Skip the pictures and give back the rest of the listing exactly.

SOURCE MATERIAL
========
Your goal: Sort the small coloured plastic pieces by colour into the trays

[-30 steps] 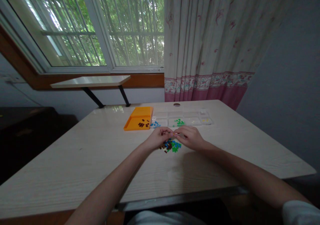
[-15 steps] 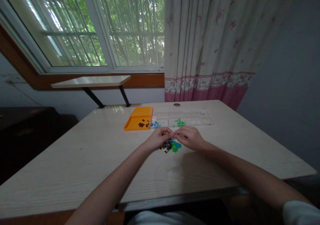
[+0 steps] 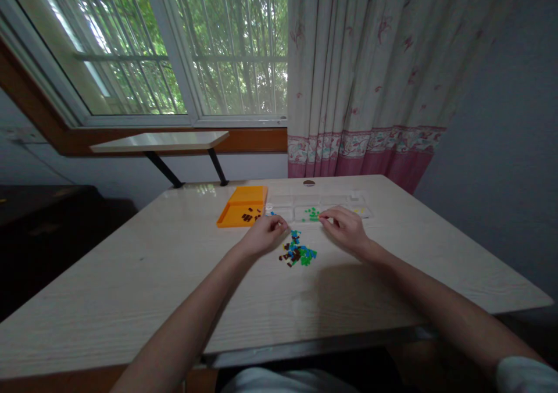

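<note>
My left hand (image 3: 265,234) is closed, thumb and fingertips together, at the front left of the clear compartment tray (image 3: 293,221). Whatever it may hold is too small to make out. It partly covers some blue pieces (image 3: 272,213). My right hand (image 3: 346,228) pinches at the tray's front edge, beside the small green pieces (image 3: 313,214) in one compartment. What lies between its fingertips cannot be made out. Between and nearer than both hands is a loose pile of tiny brown, green and blue pieces (image 3: 299,253) on the table.
An open orange box (image 3: 242,195) with dark brown pieces (image 3: 247,217) stands left of the tray. Yellow pieces (image 3: 358,210) lie in the tray's right end. A raised white shelf (image 3: 161,142) on black legs rises at the table's back left.
My hands, which met above the pile, have parted. The left moved left; the right moved right and farther back, to the tray. More of the pile now shows.
</note>
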The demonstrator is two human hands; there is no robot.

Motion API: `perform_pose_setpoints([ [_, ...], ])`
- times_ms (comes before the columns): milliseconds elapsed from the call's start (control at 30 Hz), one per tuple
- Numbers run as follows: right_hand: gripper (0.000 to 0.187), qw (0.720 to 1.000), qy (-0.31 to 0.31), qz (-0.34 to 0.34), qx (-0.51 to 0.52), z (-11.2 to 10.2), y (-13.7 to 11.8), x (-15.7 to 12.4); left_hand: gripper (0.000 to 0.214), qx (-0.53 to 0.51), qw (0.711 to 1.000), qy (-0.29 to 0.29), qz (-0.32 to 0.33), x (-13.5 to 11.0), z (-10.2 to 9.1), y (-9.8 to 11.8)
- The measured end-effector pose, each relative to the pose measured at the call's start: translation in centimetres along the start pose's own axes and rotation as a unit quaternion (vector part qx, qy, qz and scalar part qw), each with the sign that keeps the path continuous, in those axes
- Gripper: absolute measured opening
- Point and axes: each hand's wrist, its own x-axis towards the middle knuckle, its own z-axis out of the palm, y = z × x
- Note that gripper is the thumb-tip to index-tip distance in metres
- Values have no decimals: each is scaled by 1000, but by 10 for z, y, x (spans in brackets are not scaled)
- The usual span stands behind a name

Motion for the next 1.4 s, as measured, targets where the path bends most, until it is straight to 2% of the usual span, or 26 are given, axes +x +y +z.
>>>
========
COMPLETED TASK
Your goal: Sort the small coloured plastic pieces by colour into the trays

[-30 steps] 
[-15 steps] 
[+0 steps] 

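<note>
My left hand (image 3: 265,234) is closed, thumb and fingertips together, at the front left of the clear compartment tray (image 3: 293,221). Whatever it may hold is too small to make out. It partly covers some blue pieces (image 3: 272,213). My right hand (image 3: 346,228) pinches at the tray's front edge, beside the small green pieces (image 3: 313,214) in one compartment. What lies between its fingertips cannot be made out. Between and nearer than both hands is a loose pile of tiny brown, green and blue pieces (image 3: 299,253) on the table.
An open orange box (image 3: 242,195) with dark brown pieces (image 3: 247,217) stands left of the tray. Yellow pieces (image 3: 358,210) lie in the tray's right end. A raised white shelf (image 3: 161,142) on black legs rises at the table's back left.
My hands, which met above the pile, have parted. The left moved left; the right moved right and farther back, to the tray. More of the pile now shows.
</note>
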The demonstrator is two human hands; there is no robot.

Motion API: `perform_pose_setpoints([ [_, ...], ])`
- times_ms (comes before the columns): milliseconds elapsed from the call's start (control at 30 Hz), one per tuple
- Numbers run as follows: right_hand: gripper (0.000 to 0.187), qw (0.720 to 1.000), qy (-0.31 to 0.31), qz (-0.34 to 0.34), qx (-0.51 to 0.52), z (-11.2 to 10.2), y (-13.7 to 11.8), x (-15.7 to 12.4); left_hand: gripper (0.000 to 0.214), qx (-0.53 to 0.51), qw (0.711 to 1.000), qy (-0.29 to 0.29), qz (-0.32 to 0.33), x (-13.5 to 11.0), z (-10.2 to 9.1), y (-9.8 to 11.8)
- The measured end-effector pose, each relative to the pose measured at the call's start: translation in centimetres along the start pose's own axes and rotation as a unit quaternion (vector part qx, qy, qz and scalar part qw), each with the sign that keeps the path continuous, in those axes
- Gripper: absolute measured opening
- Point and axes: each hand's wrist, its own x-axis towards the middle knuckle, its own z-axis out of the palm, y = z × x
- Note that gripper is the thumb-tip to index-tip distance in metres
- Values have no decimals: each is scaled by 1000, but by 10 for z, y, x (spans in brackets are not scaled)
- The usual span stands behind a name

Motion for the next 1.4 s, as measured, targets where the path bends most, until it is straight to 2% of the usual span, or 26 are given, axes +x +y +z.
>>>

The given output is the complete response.